Current Research Goals:

Introduction

The assessment of intrinsic rates of hydrocarbon degradation in subterranean matrices is still problematic.  Renewed interest in the development of quantitative indicators of bioremediation activity by anaerobic microbial communities stems from a better understanding of the metabolic fate of contaminating compounds such as hydrocarbons.  Despite the inert chemical nature of these molecules, biodegradation under aerobic and anaerobic conditions has been well-documented.  For example, aerobic degradation of alkanes involves incorporation of molecular oxygen into the hydrocarbon, by mono- or dioxygenases, to create metabolites that can be oxidized by central catabolic pathways [1].  However, pathways that occur under anaerobic conditions are not fully elucidated, and it was not until the late 1980’s that anaerobic hydrocarbon decay was shown [2].  We currently understand two mechanisms for the initiation of alkane degradation in anoxic environments, specifically fumarate addition and carboxylation.  During fumarate addition, the subterminal carbon of the alkane is added across the double bond of fumarate to form alkylsuccinate derivatives [3, 8].  For carboxylation, it has been proposed that CO2 is added to the C3 position, with the subsequent release of the terminal and subterminal carbons [4].  Following the activation of the alkane by fumarate addition or carboxylation, the presence of the polar functional group allows the molecule to enter metabolic pathways related to β-oxidation and fatty-acid catabolism.  Pure cultures have now been characterized that are capable of alkane degradation using the fumarate addition mechanism under denitrifying [3] and sulfate-reducing conditions [5], as well as a sulfate-reducer that is capable of alkane carboxylation [6].  According to thermodynamic calculations and experimental evidence including the detection of signature metabolites from enrichment cultures [7], we now understand that the occurrence of one alkane activation mechanism does not exclude the alternative.  However, which of these two processes represents the predominant reaction mechanism in situ is unknown.  Furthermore, the factors that may influence the in situ rates of anaerobic hydrocarbon decay have not been elucidated and questions remain as to the complete biochemical and enzymatic mechanisms of the reactions involved.
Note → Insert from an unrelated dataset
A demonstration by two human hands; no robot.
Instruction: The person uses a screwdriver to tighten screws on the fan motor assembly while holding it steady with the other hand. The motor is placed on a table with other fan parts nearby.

Fractionation of Alkanes by Anaerobic Bacteria

Little is known about the isotopic fractionation of alkanes by anaerobic organisms that are capable of hydrocarbon oxidation.  For example, are fractionation factors for fumarate addition different from those for carboxylation?  It is known however that 13C/12C  ratios for saturated hydrocarbons and PAHs are stable under aerobic conditions, leading to the conclusion that fractionation does not occur when oxygen is present in the environment [9].  Several studies have investigated δ 13C values for enrichment cultures.  Wilkes et al. [10] found that alkylbenzene carbon isotopic fractionation values ranged from between -26 to -33% in a sulfate-reducing enrichment culture from a North Sea oil tank.  However, δ 13C values for n-alkanes ranging in length from C-23 to C-35 were constant for at least 23 years in a peat bog environment [11].  Therefore, to better appreciate the fate of aliphatic hydrocarbons in the environment, it is important to interrogate the rates of carbon and hydrogen fractionation by pure cultures of sulfate-reducing bacteria that utilize both types of alkane-activating strategies. 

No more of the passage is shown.